Skip to content

[FEAT] Add replay from trace strategy#620

Merged
sjmonson merged 28 commits into
vllm-project:mainfrom
VincentG1234:add-strategy-replay-from-trace
May 18, 2026
Merged

[FEAT] Add replay from trace strategy#620
sjmonson merged 28 commits into
vllm-project:mainfrom
VincentG1234:add-strategy-replay-from-trace

Conversation

@VincentG1234
Copy link
Copy Markdown
Contributor

@VincentG1234 VincentG1234 commented Mar 4, 2026

Summary

  • Add a new replay benchmarking strategy that reproduces real-world request patterns from trace log files (.jsonl)
  • Enable time-based request rate replay with precise timestamp scheduling
  • Support synthetic prompt generation that matches token counts from trace files
  • use max_requests and max_seconds cli options to limit the number of requests processed from a trace

Motivation

This change addresses issue #597 by enabling users to benchmark their vLLM servers using real production traces. Instead of synthetic load patterns, users can now replay exact request arrival times and token distributions from their actual workloads for more realistic performance testing.

Changes

  • Add TraceReplayStrategy scheduler strategy for timestamp-based request dispatching
  • Add ReplayProfile class for configuring trace-based benchmarking parameters
  • Add TraceSyntheticDatasetDeserializer to generate prompts matching trace input/output lengths
  • Add TraceReader utility for reading .jsonl trace files with timestamp, input_length, output_length fields
  • Update Entrypoint to handle replay profile and dataset configuration
  • use max_requests and max_seconds truncation support to limit trace replay length

Testing

  • pytest tests/unit/scheduler/test_trace_replay.py (pass)

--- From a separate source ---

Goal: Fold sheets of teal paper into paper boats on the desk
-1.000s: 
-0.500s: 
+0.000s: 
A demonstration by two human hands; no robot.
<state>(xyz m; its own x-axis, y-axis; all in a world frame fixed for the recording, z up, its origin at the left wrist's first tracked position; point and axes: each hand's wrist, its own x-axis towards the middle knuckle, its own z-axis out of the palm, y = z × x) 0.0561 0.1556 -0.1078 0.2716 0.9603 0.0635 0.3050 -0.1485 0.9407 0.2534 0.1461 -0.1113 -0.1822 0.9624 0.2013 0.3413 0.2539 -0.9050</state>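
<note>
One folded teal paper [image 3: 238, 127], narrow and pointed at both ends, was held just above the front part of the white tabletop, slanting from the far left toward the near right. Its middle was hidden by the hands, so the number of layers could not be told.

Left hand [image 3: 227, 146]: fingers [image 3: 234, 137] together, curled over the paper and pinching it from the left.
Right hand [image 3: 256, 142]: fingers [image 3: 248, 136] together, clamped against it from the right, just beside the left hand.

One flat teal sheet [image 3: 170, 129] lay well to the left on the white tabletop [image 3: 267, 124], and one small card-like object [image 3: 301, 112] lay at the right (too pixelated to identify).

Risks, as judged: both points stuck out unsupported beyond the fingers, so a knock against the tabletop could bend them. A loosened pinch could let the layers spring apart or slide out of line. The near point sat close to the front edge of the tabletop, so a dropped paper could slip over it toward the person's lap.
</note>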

  • pytest tests/unit/benchmark/test_replay_profile.py (pass)

  • pytest tests/unit/data/deserializers/test_trace_synthetic.py (pass)

  • Added tests: scheduling accuracy, boundary conditions, malformed trace handling, empty trace cases, max_requests truncation

  • test it in practice quickly with NB COLAB

Next Steps (this PR)

  1. Apply reviewer feedback
  2. Add E2E tests verifying end-to-end trace replay flow ✅
  3. Add integrations tests (if needed)
  4. Add CLI usage examples in PR description and docs ✅

Out of Scope (future PRs or not)

  • Mooncake trace format support (token-level traces)
  • Helper utilities for timestamp format conversions (Unix epoch, ISO8601, relative timestamps)
  • Support for request payload traces (not just token counts)
  • Trace file validation and schema verification tools
  • Performance optimizations for large trace files (streaming, chunked processing)
  • Metrics export formatted for trace analysis comparison
  • Support for trace file compression formats (.gz, .bz2)

Use of AI

  • Includes code generated by an AI application

@VincentG1234 VincentG1234 force-pushed the add-strategy-replay-from-trace branch from 008633f to a66034b Compare March 4, 2026 13:32
@mergify
Copy link
Copy Markdown
Contributor

mergify Bot commented Mar 18, 2026

This pull request has merge conflicts that must be resolved before it can be
merged. Please rebase the PR, @VincentG1234.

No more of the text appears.